I was a good money manager but truth be told more of it went for cigarettes than lunch.


----------



## jujube (May 3, 2020)

I never got an allowance.  My parents were as generous with money as they could be, but I did have to go ask for it and got told "no" more often than I liked (but probably as often as I "needed").


----------



## Lee (May 3, 2020)

No allowance here either. I would pick up pop bottles to cash in.


----------



## Pinky (May 3, 2020)

Lee said:


> No allowance here either. I would pick up pop bottles to cash in.

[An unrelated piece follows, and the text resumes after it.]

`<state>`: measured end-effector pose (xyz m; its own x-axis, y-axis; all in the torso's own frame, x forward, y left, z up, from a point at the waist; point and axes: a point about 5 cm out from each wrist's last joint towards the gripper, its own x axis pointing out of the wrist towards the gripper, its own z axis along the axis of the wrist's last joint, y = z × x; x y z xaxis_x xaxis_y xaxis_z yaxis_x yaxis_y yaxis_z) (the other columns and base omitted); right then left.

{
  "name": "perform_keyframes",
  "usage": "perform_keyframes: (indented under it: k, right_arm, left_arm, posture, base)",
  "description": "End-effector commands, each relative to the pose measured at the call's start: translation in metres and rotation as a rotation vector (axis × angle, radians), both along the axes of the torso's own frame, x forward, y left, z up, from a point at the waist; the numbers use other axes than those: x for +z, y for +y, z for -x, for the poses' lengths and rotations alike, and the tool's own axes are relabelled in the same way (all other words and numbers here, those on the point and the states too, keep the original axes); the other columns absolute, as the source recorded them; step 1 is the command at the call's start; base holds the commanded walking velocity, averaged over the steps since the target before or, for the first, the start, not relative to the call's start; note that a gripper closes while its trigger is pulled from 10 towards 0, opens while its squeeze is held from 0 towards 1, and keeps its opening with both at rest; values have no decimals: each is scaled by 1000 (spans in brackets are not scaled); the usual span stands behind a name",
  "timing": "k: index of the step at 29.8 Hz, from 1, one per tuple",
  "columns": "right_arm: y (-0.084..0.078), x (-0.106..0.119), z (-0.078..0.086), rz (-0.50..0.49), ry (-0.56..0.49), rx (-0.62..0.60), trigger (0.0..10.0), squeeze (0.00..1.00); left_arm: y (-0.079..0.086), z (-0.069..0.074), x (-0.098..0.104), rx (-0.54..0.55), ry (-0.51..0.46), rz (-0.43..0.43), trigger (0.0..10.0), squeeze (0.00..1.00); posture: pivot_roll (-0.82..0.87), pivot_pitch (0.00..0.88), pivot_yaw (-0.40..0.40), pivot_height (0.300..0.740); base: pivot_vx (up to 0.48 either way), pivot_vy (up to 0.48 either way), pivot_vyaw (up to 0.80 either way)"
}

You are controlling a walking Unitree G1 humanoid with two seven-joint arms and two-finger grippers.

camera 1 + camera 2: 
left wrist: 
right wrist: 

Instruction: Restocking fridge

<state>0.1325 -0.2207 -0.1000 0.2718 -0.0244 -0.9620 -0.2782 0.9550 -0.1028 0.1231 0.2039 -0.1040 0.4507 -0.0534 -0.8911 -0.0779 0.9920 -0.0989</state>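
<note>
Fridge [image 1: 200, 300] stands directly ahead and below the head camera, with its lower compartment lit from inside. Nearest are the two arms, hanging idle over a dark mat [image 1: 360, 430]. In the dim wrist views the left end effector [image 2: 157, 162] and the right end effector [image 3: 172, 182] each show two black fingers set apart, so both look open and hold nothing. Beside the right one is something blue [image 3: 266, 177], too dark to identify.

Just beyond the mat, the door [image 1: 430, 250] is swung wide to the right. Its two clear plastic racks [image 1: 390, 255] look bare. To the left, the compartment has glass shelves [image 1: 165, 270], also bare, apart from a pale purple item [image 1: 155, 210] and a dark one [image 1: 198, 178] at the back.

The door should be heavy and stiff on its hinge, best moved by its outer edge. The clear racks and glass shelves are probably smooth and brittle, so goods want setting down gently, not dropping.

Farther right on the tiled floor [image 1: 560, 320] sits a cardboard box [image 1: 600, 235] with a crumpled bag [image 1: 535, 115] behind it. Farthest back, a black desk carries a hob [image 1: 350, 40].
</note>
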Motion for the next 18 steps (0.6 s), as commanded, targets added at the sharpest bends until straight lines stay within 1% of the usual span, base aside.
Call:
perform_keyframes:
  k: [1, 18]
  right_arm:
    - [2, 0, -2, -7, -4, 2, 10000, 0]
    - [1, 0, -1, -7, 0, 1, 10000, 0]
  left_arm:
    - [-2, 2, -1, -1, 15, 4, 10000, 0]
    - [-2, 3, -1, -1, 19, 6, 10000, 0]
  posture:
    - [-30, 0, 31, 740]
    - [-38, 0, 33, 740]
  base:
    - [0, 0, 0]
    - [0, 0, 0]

That's what we did too. My older sister, in her last couple of years of high school, made summer money by strawberry picking and shrimp peeling, so she had lunch money. Occasionally, I would get 10 cents or a quarter for lunch milk or a bag of chips.


----------



## hollydolly (May 3, 2020)

*No allowance here either....  aside from when I was in one of the 3 foster homes..

 they gave us pocket money , doled out to us on a Saturday morning , we had to line up in age ..oldest first to last... I was 9 and then 10  so I got 9 pennies.....the children who were 12 got 1 shilling...the younger ones got 5 or 6 old  pennies.. ...then the ''aunties' would take us to the cinema, on Saturday mornings to see the a film, mainly the Beatles.. obvs they wanted to see them.. and we youngsters would just immediately spend out pocket money on sweets.. 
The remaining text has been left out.